- [PROMPT]
Bring together all lines from the listing below that contain the string "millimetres".

━━━ INPUT FOR THIS TASK ━━━

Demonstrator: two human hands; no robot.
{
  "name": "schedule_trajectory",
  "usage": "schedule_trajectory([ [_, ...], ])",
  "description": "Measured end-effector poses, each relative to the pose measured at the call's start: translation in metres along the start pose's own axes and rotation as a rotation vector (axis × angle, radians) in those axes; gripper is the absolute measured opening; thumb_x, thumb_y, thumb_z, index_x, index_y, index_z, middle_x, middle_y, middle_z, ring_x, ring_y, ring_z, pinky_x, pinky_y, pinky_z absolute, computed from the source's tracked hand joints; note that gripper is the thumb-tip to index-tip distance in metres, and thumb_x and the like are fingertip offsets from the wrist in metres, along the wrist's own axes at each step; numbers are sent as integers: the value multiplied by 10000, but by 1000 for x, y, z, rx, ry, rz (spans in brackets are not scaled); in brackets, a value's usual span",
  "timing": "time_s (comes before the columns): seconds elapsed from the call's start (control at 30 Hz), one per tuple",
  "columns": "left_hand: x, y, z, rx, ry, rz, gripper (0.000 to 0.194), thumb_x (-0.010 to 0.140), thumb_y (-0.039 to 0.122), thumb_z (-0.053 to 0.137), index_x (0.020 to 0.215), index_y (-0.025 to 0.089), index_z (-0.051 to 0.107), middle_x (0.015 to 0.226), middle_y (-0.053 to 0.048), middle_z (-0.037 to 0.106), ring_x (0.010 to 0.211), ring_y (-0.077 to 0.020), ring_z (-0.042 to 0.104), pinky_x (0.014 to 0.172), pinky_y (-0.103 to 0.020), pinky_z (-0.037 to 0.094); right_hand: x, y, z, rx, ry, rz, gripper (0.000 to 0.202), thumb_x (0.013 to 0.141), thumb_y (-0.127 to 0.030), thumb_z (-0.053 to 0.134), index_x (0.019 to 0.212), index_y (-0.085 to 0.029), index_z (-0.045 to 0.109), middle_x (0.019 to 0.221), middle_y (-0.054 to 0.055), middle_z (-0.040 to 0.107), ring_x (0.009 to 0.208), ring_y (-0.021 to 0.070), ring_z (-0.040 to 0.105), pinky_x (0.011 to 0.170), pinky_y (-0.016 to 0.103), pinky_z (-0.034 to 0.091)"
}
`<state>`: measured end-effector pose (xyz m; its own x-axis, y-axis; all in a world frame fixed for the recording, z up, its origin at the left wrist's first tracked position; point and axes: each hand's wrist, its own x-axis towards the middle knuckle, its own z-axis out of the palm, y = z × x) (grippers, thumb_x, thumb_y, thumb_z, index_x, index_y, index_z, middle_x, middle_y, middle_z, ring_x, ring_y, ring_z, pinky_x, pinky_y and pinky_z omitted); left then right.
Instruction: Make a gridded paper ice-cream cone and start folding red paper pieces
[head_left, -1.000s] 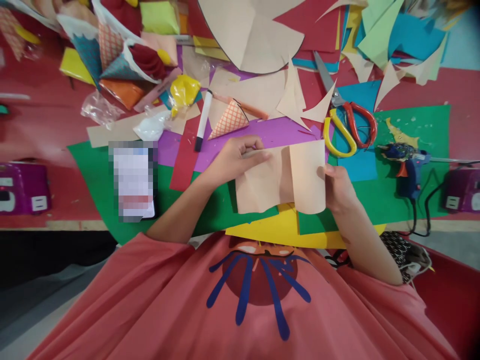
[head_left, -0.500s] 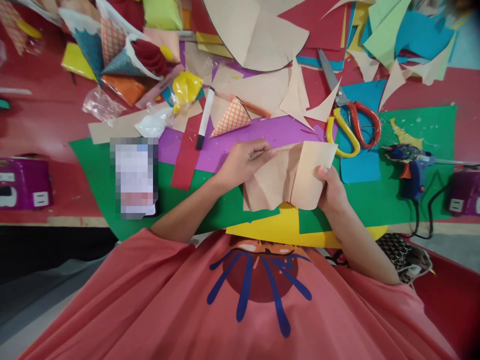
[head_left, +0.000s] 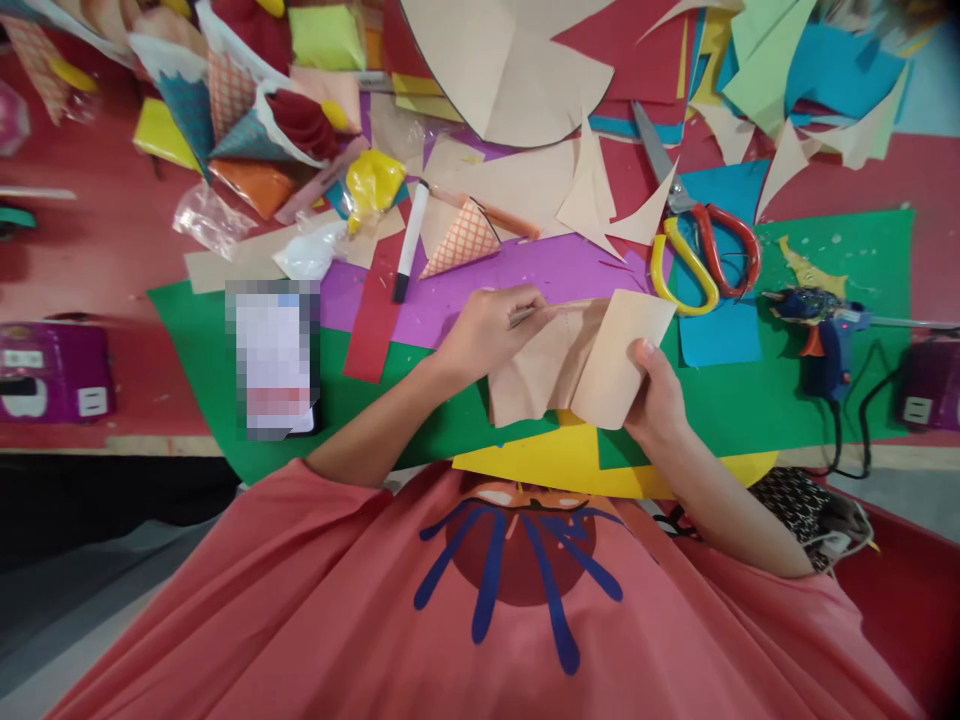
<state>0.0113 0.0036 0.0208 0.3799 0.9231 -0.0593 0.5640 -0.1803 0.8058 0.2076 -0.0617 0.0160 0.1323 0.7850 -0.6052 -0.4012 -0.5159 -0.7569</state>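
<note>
A creased sheet of tan paper (head_left: 626, 355) is held between both hands above the green sheet (head_left: 420, 410). Its right part curls over into a roll, and its left part hangs down in folds. My left hand (head_left: 495, 325) pinches the upper left edge between thumb and fingers. On the right side, my right hand (head_left: 660, 390) grips the rolled part, thumb in front and fingers hidden behind the paper. Just beyond lie scissors (head_left: 694, 255) with one yellow and one red handle. A small orange checked paper cone (head_left: 466, 238) rests on the purple sheet (head_left: 439, 305).
A phone with a blurred screen (head_left: 276, 360) lies left. A blue glue gun (head_left: 829, 340) with a cord sits right. Across the back are a marker (head_left: 412, 240), a yellow clay packet (head_left: 373, 185), checked cones (head_left: 232, 100), paper scraps and a large tan paper disc (head_left: 517, 65).
The rolled right part of the tan paper has turned and tilted more, showing a rounder face. My right hand has shifted slightly left and down with it; my left hand keeps its pinch.
</note>
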Motion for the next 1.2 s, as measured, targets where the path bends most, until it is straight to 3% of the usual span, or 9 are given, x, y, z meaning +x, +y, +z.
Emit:
schedule_trajectory([
  [0.07, -1, 3, -3, 159, 8, 20, 214, 914, 329, 521, 831, 168, 634, 780, -11, 662, 750, -133, 617, 728, -251, 482, -3, -3, -3, -11, -13, 21, 547, 547, -603, 782, 924, -242, 618, 934, 26, 736, 896, 261, 701, 764, 390, 610],
  [0.13, -5, 6, -3, 341, 79, 92, 286, 933, 360, 497, 1078, 155, 634, 1120, -112, 677, 1082, -236, 623, 951, -369, 482, -4, -8, -7, -40, -37, 31, 553, 572, -618, 777, 950, -244, 623, 968, 26, 737, 927, 255, 698, 766, 375, 609],
  [0.2, -12, 9, 2, 484, 100, 206, 445, 963, 369, 431, 1332, 127, 493, 1458, -190, 465, 1386, -307, 415, 1135, -478, 353, -3, -14, -11, -74, -56, 43, 530, 598, -607, 770, 954, -242, 625, 973, 24, 736, 948, 256, 694, 765, 374, 608],
  [0.23, -15, 9, 7, 523, 53, 270, 488, 984, 373, 374, 1409, 135, 410, 1520, -179, 394, 1436, -292, 357, 1164, -477, 324, -3, -17, -12, -91, -67, 49, 504, 613, -590, 768, 946, -240, 623, 966, 22, 735, 956, 257, 692, 767, 376, 607],
  [0.3, -20, 6, 19, 568, -84, 381, 601, 987, 441, 339, 1475, 93, 299, 1538, -182, 373, 1458, -276, 329, 1188, -441, 308, -2, -20, -12, -111, -84, 56, 440, 635, -538, 770, 917, -238, 615, 932, 13, 732, 967, 255, 691, 777, 377, 604],
  [0.4, -23, -3, 34, 645, -138, 380, 680, 983, 486, 311, 1487, 32, 262, 1556, -207, 332, 1472, -295, 300, 1203, -446, 278, -3, -18, -10, -106, -77, 35, 390, 633, -480, 785, 886, -239, 611, 888, -5, 728, 971, 239, 690, 782, 354, 599],
  [0.7, -23, -2, 38, 713, -118, 330, 693, 965, 476, 379, 1498, 47, 268, 1570, -178, 321, 1471, -291, 303, 1200, -435, 292, -20, -1, 3, -26, 41, -11, 422, 646, -508, 773, 946, -256, 615, 953, -7, 710, 907, 186, 679, 677, 276, 576],
  [0.97, -24, -4, 39, 694, -108, 344, 689, 973, 481, 333, 1495, 35, 277, 1577, -178, 305, 1476, -292, 292, 1206, -437, 284, -35, 1, 0, 0, 169, 7, 499, 640, -537, 780, 1019, -260, 610, 1060, 9, 683, 1005, 214, 658, 783, 343, 595],
  [1.2, -24, -6, 38, 700, -104, 360, 588, 972, 309, 322, 1495, 42, 278, 1575, -168, 314, 1480, -266, 292, 1212, -424, 273, -21, -20, -10, -177, 52, 30, 509, 609, -524, 814, 987, -244, 620, 956, 8, 713, 896, 210, 687, 730, 331, 597],
])
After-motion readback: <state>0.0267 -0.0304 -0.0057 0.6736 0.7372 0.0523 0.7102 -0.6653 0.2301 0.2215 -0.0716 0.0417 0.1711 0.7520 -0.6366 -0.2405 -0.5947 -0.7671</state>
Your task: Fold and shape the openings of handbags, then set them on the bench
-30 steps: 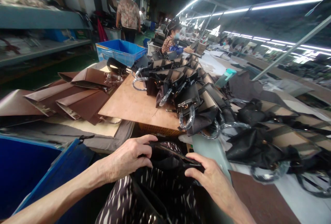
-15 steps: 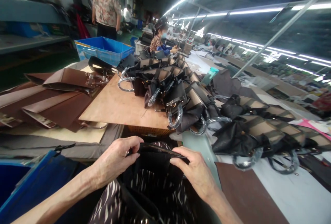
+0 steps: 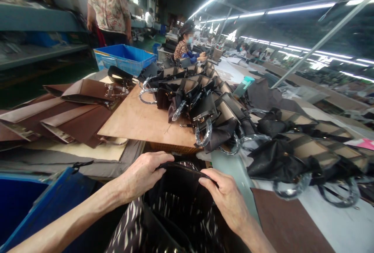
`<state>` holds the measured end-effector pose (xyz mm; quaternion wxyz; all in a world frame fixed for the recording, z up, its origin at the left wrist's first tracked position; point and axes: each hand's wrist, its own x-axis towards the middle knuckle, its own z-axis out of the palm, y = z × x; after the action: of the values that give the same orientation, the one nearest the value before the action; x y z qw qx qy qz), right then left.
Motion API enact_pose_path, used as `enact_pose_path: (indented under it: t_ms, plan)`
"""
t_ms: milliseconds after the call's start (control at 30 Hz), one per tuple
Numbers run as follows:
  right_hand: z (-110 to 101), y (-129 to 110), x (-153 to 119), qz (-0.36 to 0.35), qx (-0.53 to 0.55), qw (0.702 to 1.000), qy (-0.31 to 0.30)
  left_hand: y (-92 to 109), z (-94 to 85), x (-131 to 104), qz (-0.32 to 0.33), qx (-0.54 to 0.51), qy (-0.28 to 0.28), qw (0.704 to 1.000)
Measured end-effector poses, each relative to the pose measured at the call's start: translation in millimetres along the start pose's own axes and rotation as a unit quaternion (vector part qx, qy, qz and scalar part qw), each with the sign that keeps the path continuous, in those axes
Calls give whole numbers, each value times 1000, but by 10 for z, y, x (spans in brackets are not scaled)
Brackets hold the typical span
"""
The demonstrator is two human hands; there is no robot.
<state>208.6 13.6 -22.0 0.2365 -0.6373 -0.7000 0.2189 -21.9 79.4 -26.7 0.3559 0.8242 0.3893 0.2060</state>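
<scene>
A black bag [image 3: 181, 184] lies open on the lap, its dark inside facing up. My left hand [image 3: 146, 175] pinches the far rim of the bag at its left part, thumb inside and fingers over the edge. The same rim is gripped further right by my right hand [image 3: 226, 198], thumb and fingers pressed together on it. Beneath the bag shows patterned dark cloth with white marks [image 3: 128, 225]. Just beyond, on a brown board [image 3: 146, 122], rests a heap of black and beige bags [image 3: 201, 101] with plastic-wrapped handles.
Brown bag pieces [image 3: 76, 116] lie at the left. A blue bin [image 3: 125, 56] stands behind them, another blue container [image 3: 26, 202] at lower left. More bags [image 3: 295, 147] and a brown sheet [image 3: 288, 218] are at the right. A person [image 3: 108, 9] stands behind; another sits further back.
The view has shifted, so most things appear a little further right. Both hands keep their hold on the rim, which now bows wider between them. The standing person appears further left.
</scene>
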Motion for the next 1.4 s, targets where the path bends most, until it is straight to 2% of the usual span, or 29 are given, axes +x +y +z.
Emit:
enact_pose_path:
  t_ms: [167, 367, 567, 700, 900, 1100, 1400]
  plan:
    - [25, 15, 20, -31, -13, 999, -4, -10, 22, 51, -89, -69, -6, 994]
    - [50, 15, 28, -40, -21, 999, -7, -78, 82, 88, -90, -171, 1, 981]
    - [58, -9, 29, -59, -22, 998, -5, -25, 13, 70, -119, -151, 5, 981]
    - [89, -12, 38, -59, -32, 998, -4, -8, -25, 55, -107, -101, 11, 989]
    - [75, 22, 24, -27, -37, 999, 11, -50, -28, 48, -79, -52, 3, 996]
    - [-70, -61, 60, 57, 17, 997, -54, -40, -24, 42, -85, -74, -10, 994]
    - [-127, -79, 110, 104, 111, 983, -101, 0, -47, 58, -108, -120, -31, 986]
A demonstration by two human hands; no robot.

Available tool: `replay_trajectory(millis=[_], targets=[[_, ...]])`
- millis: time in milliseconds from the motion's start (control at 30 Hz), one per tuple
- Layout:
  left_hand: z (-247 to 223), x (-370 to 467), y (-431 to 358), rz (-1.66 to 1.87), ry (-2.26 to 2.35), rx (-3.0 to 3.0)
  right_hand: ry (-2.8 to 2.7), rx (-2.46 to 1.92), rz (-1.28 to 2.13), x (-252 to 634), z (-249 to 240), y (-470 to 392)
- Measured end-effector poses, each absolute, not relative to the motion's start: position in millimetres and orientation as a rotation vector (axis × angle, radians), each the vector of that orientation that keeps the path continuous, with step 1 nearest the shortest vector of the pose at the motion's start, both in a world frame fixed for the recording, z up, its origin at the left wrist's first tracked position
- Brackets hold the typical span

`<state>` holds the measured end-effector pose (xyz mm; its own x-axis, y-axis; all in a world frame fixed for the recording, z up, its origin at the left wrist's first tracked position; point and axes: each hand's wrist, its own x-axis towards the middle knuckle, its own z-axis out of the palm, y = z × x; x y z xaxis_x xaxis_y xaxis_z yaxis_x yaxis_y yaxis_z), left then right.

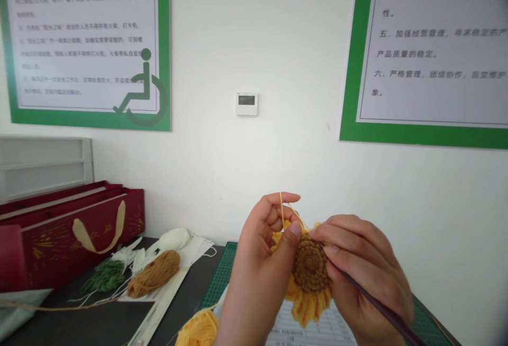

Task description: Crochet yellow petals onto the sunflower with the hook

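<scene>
A crocheted sunflower (311,264) with a brown round centre and yellow petals is held up between both hands. My left hand (268,251) pinches its left edge, thumb on the front, with yellow yarn (282,209) looped over the raised index finger. My right hand (365,272) grips a dark-handled crochet hook (375,303) and touches the flower's upper right edge. The hook's tip is hidden by the fingers and the flower. Low and to the left of my left wrist lies a yellow yarn ball (198,328).
A green cutting mat (218,274) and a printed sheet (329,325) lie under the hands. Leftward are a ruler (159,309), brown yarn (154,273), green yarn (103,276), white yarn (173,239) and red gift bags (39,251). A white wall (254,166) stands behind.
</scene>
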<state>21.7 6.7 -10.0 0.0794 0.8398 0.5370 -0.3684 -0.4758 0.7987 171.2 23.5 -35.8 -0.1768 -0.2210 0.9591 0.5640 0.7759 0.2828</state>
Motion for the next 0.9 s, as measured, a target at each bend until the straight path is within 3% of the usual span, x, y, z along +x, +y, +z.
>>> replay_trajectory(millis=[300,900], targets=[[-8.5,19.1,2.4,1.519,0.422,1.379,-1.465,-0.297,-0.878,177.2,-45.6,32.6],[-10.6,29.2,-18.2,1.765,0.392,1.456,-1.444,-0.188,-0.748,184.8,-48.9,42.5]])
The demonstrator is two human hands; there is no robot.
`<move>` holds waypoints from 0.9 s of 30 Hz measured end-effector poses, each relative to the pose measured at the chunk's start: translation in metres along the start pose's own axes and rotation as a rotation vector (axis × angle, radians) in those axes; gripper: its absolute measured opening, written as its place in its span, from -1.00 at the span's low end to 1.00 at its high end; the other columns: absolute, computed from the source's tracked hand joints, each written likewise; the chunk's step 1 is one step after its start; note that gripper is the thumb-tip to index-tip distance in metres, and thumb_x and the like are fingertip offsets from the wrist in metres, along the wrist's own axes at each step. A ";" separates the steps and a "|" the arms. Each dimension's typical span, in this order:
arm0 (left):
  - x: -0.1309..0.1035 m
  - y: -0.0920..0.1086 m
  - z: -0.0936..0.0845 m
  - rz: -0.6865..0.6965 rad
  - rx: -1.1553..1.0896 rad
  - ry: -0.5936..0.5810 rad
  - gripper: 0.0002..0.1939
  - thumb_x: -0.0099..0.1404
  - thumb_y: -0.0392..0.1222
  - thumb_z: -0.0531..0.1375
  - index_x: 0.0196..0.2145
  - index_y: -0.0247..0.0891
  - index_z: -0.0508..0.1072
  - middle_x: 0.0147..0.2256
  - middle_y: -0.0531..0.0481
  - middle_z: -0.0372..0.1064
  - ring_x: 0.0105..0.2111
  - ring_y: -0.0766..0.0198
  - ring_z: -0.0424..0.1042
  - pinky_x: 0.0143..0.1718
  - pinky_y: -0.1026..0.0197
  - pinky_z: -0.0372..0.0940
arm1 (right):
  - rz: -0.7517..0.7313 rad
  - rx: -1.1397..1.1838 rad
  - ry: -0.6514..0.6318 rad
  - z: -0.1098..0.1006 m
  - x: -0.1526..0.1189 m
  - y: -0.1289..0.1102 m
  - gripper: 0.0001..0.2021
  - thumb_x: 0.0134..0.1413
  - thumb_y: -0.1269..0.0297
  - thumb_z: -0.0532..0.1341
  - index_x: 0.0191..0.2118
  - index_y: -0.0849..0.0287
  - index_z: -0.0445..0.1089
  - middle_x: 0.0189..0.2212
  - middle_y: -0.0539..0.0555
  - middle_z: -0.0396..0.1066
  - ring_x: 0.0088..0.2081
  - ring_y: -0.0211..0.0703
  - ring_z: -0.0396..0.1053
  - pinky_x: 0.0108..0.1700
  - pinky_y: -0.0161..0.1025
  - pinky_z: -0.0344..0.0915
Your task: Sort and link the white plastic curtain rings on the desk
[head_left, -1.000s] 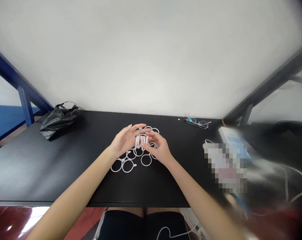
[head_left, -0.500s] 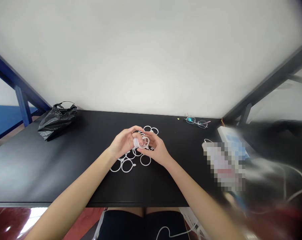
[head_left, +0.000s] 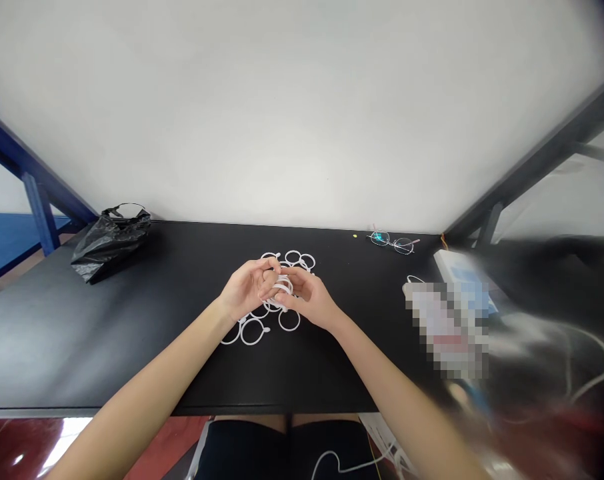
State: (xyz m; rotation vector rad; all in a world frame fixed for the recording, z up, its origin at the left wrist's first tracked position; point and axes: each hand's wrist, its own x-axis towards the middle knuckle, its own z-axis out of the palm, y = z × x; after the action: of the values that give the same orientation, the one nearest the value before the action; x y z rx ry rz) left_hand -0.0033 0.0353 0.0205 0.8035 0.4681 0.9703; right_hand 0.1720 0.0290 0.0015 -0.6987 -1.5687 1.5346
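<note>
My left hand (head_left: pixel 247 288) and my right hand (head_left: pixel 313 298) meet above the middle of the black table. Between them is a small bunch of white curtain rings (head_left: pixel 284 287), seen nearly edge-on. The left fingers curl at its left side, while the right thumb and fingers grip it from the right. Partly hidden under both hands, several loose white rings (head_left: pixel 267 330) with small knobs lie flat on the tabletop. Some stick out beyond the fingertips, others toward me below the wrists.
A crumpled black plastic bag (head_left: pixel 113 241) sits at the back left. Eyeglasses (head_left: pixel 403 246) rest at the back right, near a tiny yellow bit (head_left: pixel 355 236). Farther right are a white-and-blue box (head_left: pixel 465 283) and a blurred-out item (head_left: pixel 445 327). A wall (head_left: pixel 302 133) rises behind the table (head_left: pixel 352 373).
The held rings have turned from showing their open faces to nearly edge-on, and the right fingers have closed around them. Another loose ring now shows beyond the left fingertips.
</note>
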 end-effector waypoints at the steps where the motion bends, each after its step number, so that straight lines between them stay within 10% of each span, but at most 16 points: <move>1: 0.000 0.000 0.000 0.004 -0.002 0.003 -0.76 0.26 -0.07 0.15 -0.39 -0.31 0.46 -0.77 0.14 0.12 -0.72 0.42 0.11 -0.53 0.30 0.17 | 0.006 0.016 0.005 0.000 0.000 0.000 -0.60 -0.04 0.16 0.39 -0.06 0.09 0.38 -0.25 0.03 0.49 -0.23 -0.17 0.48 -0.10 -0.14 0.41; 27: 0.001 -0.013 0.020 0.197 0.281 0.128 -0.72 0.07 -0.38 0.27 -0.41 -0.24 0.19 -0.32 0.08 0.25 -0.38 0.37 0.32 -0.41 0.30 0.26 | 0.142 0.173 0.220 -0.006 0.005 -0.001 -0.59 -0.33 0.19 0.50 -0.31 0.13 0.38 -0.37 -0.03 0.45 -0.34 -0.23 0.43 -0.23 -0.22 0.43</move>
State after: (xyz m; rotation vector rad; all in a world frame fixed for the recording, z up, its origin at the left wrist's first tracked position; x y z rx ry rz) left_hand 0.0175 0.0245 0.0228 1.0594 0.6545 1.1590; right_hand 0.1742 0.0362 0.0029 -0.8635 -1.2302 1.6139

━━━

- [EXERCISE RESULT]
Measured end-effector poses, each relative to the pose measured at the call's start: translation in millimetres along the start pose's own axes and rotation as a unit quaternion (vector part qx, qy, qz and scalar part qw), each with the sign that keeps the path continuous, in those axes
- Measured end-effector poses, each absolute, not relative to the motion's start: position in millimetres and orientation as a rotation vector (axis × angle, radians), each the vector of that orientation that keeps the path continuous, with step 1 nearest the shortest vector of the pose at the motion's start, both in a world frame fixed for the recording, z up, its origin at the left wrist's first tracked position

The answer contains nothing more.